→ What you have to do
With the line containing "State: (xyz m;" as the starting point, output the remaining lines of the data exactly as they are, through the last.

Material to process: Begin

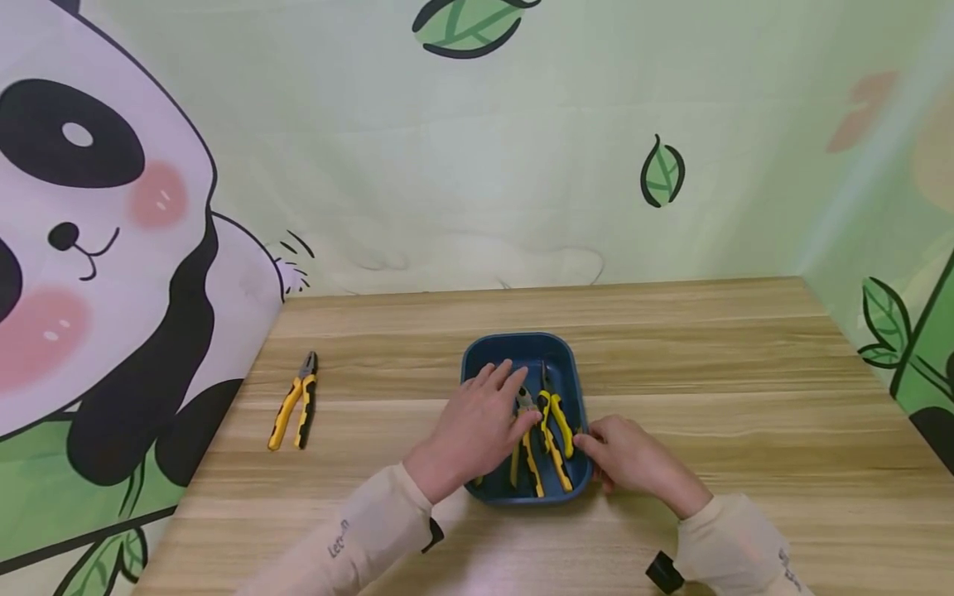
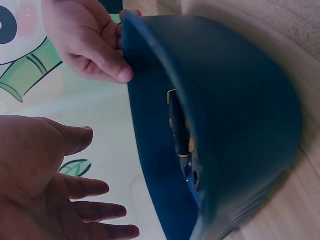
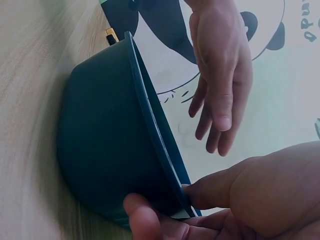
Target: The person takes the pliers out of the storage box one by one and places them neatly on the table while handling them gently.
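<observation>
A dark blue bin (image 1: 581,389) stands on the table, holding several pliers with yellow or yellow-and-black handles. One bright yellow handle (image 1: 562,426) lies along the bin's right side. My left hand (image 1: 477,426) hovers over the bin's left part, fingers spread and holding nothing, hiding some of the pliers. At the bin's near right rim, my right hand (image 1: 629,455) pinches the edge between thumb and fingers. That pinch also shows in the right wrist view, thumb (image 3: 210,190) inside the rim and fingers against the outer wall (image 3: 110,130).
Apart from the bin, a single pair of pliers (image 1: 307,401) with yellow-and-black handles lies at the table's left, jaws pointing away. Behind the wooden table (image 1: 708,372) hangs a backdrop (image 1: 335,165) with a panda and leaves.
</observation>
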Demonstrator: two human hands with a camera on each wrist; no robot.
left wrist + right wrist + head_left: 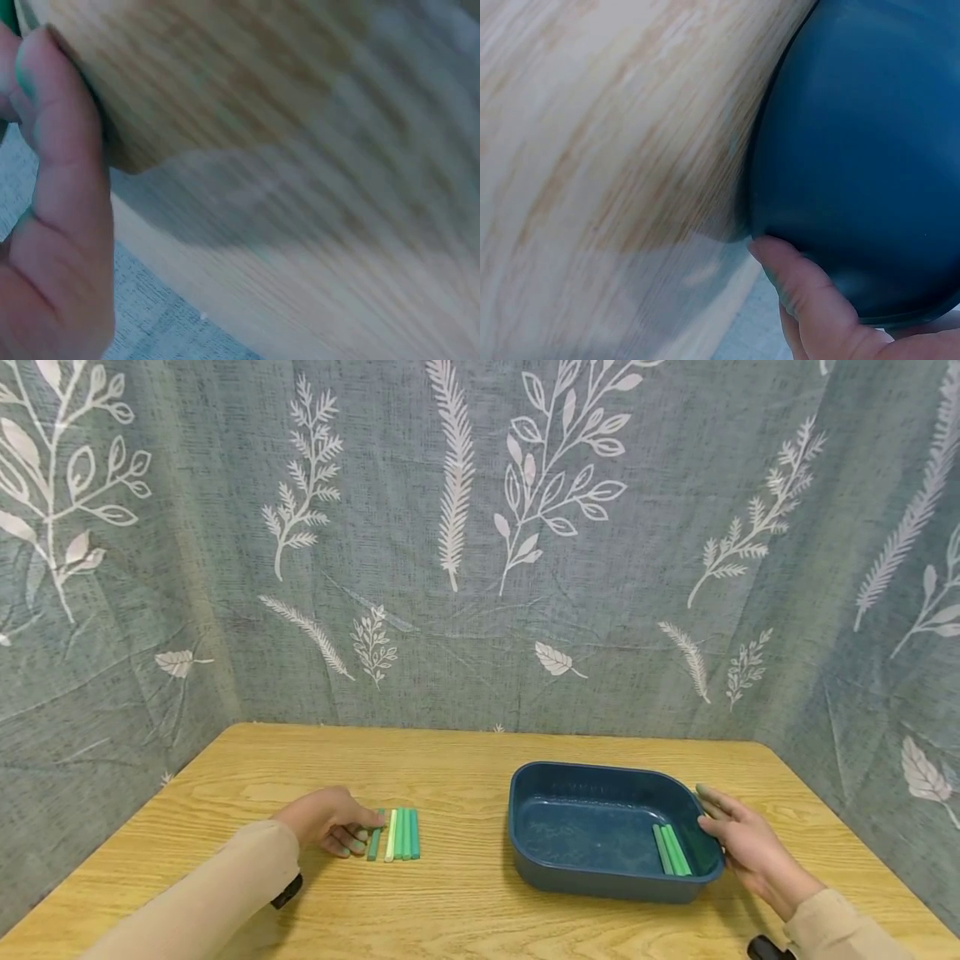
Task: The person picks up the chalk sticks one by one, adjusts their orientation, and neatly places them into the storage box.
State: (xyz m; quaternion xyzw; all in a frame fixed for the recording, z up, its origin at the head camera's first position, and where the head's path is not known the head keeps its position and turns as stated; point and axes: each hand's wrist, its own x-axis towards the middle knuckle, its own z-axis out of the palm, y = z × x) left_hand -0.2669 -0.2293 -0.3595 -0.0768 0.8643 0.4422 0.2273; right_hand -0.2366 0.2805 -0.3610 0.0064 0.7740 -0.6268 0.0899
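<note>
On the left of the table, my left hand (333, 823) pinches a dark green chalk stick (373, 843), the leftmost of a short row. Beside it lie a pale yellow-green chalk stick (390, 837) and several green ones (407, 835), side by side. In the left wrist view the fingers (64, 127) carry green smudges, and only a bit of green shows at the corner. My right hand (753, 852) grips the right end of a dark blue rectangular tub (600, 881), its thumb over the rim. Several green chalk sticks (673, 850) lie inside, near that end.
Light wood tabletop (450, 910) lies under everything, with a gap between the chalk row and the tub. A blue-grey curtain (420, 527) with white leaf prints surrounds the table at the back and sides.
</note>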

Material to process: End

→ Output for this exercise
State: (xyz m; quaternion xyzw; all in a frame fixed for the recording, z up, its origin at the head camera's first position, and where the head's path is not known the head keeps its position and turns as stated; point and axes: each hand's wrist, its own x-axis towards the middle knuckle, its own z-axis out of the palm, y = z × x) left_hand -0.2669 -0.2293 -0.3595 -0.0768 0.8643 0.4422 0.2273; right_hand -0.2366 0.2805 -0.3610 0.0064 0.7740 -0.6268 0.0899
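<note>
On the left of the table, my left hand (333, 823) pinches a dark green chalk stick (373, 843), the leftmost of a short row. Beside it lie a pale yellow-green chalk stick (390, 837) and several green ones (407, 835), side by side. In the left wrist view the fingers (64, 127) carry green smudges, and only a bit of green shows at the corner. My right hand (753, 852) grips the right end of a dark blue rectangular tub (600, 881), its thumb over the rim. Several green chalk sticks (673, 850) lie inside, near that end.
Light wood tabletop (450, 910) lies under everything, with a gap between the chalk row and the tub. A blue-grey curtain (420, 527) with white leaf prints surrounds the table at the back and sides.
</note>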

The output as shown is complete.